**EXERCISE DESCRIPTION**
Up to and including the line that contains "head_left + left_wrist", repeat each line of the data exactly, starting from the first.

**SUPPLIED MATERIAL**
--------------------
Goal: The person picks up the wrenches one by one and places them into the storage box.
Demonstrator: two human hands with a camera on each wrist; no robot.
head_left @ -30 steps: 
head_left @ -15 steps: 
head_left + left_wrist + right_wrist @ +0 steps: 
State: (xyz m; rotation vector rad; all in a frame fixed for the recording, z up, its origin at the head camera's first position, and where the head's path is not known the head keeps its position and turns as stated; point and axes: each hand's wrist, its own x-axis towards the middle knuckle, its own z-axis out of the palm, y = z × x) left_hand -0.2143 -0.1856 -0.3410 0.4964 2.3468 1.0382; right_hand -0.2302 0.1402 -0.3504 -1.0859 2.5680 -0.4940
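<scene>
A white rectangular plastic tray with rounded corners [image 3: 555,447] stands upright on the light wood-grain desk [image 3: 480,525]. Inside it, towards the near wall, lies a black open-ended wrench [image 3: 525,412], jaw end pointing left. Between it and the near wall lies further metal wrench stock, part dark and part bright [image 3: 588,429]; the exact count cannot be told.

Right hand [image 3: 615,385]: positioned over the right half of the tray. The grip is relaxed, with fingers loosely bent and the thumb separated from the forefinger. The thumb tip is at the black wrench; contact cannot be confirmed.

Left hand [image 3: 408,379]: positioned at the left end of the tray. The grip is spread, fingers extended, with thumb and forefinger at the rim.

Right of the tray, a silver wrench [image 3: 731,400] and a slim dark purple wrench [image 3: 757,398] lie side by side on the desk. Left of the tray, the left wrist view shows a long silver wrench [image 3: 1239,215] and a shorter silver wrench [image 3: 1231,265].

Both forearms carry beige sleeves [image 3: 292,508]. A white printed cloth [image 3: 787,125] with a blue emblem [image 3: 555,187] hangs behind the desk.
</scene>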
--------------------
**PROBLEM SOLUTION**
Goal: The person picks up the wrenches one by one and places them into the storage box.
Demonstrator: two human hands with a camera on each wrist; no robot.
head_left @ -30 steps: 
head_left @ -15 steps: 
head_left + left_wrist + right_wrist @ +0 steps: 

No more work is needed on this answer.